Work required. Using the listing below, set down exactly the lines starting at the line that contains "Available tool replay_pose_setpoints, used" and ending at the line that contains "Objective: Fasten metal", both included, and no others.

Provided data.
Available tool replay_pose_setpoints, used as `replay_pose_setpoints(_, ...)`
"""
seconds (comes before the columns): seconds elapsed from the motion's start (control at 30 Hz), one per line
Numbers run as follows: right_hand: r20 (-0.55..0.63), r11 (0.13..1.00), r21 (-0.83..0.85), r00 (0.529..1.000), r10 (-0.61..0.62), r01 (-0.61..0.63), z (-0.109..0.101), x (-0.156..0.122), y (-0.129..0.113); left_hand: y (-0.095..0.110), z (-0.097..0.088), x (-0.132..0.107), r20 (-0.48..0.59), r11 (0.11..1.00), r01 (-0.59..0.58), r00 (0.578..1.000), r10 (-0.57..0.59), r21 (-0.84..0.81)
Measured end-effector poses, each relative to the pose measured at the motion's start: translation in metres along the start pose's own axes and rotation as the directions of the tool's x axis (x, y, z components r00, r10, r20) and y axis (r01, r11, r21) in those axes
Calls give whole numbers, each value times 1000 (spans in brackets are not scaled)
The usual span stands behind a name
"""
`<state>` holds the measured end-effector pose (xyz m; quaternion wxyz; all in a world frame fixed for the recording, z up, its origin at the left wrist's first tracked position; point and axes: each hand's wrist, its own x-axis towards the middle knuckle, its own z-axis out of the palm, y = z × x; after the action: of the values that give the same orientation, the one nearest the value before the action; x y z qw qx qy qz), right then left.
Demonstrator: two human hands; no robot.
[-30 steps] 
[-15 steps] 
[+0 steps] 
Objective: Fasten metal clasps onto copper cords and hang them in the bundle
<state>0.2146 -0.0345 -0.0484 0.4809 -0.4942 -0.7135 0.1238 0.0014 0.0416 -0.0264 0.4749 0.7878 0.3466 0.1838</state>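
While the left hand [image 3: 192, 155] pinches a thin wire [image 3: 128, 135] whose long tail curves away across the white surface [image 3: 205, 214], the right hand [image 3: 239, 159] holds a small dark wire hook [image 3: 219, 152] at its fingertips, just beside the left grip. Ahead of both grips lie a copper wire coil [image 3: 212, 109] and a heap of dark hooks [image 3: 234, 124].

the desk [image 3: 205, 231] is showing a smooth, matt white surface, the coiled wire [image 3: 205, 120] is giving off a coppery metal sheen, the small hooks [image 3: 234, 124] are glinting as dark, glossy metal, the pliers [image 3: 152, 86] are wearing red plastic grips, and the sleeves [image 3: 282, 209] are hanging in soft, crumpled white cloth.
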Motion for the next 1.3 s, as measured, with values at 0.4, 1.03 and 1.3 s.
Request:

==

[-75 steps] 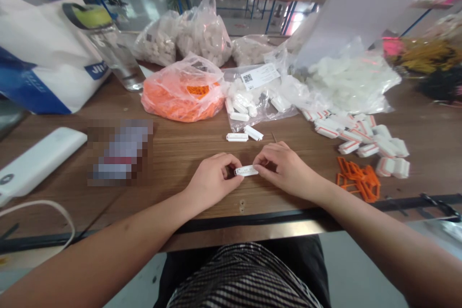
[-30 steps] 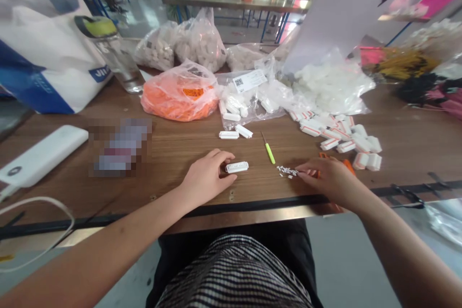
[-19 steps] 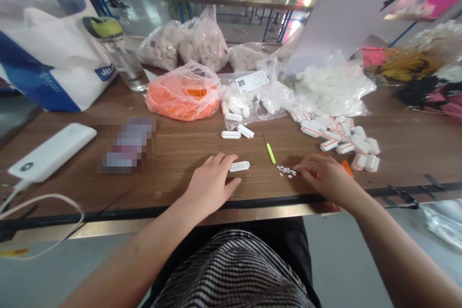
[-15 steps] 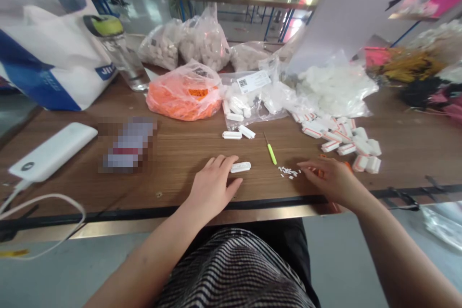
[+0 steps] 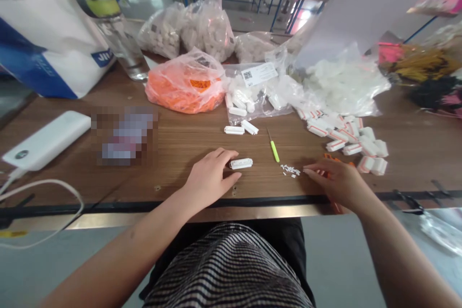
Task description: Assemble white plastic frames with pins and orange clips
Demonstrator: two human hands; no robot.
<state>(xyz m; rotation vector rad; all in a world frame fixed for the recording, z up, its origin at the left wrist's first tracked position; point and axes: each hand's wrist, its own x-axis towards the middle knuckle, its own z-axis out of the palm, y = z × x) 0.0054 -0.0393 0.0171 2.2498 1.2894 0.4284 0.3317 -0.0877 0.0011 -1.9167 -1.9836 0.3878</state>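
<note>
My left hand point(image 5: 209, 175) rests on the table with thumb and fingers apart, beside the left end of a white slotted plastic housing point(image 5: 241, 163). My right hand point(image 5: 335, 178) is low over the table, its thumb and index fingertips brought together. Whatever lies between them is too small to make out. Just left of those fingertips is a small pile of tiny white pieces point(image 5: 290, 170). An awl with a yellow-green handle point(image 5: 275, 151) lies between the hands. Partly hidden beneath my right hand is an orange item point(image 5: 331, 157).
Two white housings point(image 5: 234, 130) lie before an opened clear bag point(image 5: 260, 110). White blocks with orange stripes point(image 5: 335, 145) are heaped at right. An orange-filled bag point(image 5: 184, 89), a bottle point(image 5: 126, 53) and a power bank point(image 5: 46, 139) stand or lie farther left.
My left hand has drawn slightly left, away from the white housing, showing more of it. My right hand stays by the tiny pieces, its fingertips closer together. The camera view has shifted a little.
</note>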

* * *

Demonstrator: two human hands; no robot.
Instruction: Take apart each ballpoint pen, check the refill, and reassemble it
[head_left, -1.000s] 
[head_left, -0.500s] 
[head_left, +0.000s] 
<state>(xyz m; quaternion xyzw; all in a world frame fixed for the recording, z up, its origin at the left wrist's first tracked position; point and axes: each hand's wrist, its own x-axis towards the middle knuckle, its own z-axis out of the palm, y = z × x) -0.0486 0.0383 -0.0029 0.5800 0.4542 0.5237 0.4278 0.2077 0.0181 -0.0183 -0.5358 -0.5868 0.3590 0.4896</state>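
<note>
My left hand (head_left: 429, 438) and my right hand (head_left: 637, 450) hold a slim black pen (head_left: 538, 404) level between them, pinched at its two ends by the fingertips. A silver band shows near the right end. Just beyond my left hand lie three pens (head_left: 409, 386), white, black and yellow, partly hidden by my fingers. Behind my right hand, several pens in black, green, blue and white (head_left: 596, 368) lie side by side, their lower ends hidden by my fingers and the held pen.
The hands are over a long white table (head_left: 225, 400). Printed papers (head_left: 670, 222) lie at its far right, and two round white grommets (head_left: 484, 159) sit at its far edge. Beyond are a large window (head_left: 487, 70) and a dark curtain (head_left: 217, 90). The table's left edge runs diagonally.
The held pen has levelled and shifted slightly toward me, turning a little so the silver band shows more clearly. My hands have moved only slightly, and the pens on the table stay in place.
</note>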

Result for this task.
Available tool replay_pose_setpoints, used as `replay_pose_setpoints(_, ...)`
"""
seconds (comes before the columns): seconds elapsed from the motion's start (control at 30 Hz), one per line
Numbers run as follows: right_hand: r20 (-0.55..0.63), r11 (0.13..1.00), r21 (-0.83..0.85), r00 (0.529..1.000), r10 (-0.61..0.62), r01 (-0.61..0.63), z (-0.109..0.101), x (-0.156..0.122), y (-0.129..0.113); left_hand: y (-0.095..0.110), z (-0.097..0.088), x (-0.132..0.107), r20 (-0.48..0.59), r11 (0.11..1.00), r01 (-0.59..0.58), r00 (0.578..1.000), r10 (-0.57..0.59), r21 (-0.84..0.81)
Measured end-effector poses, each relative to the pose measured at the motion's start: translation in metres along the start pose's own axes and rotation as the directions of the tool's x axis (x, y, z components r00, r10, r20) and y axis (r01, r11, r21) in those axes
Calls give whole numbers, each value times 1000 (spans in brackets are not scaled)
The usual span stands behind a name
"""
`<state>` holds the measured end-effector pose (xyz m; quaternion wxyz; all in a world frame fixed for the recording, z up, its origin at the left wrist's first tracked position; point and axes: each hand's wrist, its own x-axis towards the middle knuckle, its own z-axis out of the palm, y = z × x; after the action: of the values that give the same orientation, the one nearest the value before the action; x y z qw qx qy qz), right then left.
Demonstrator: two human hands; no robot.
[-30 steps] 
[-15 steps] 
[+0 steps] 
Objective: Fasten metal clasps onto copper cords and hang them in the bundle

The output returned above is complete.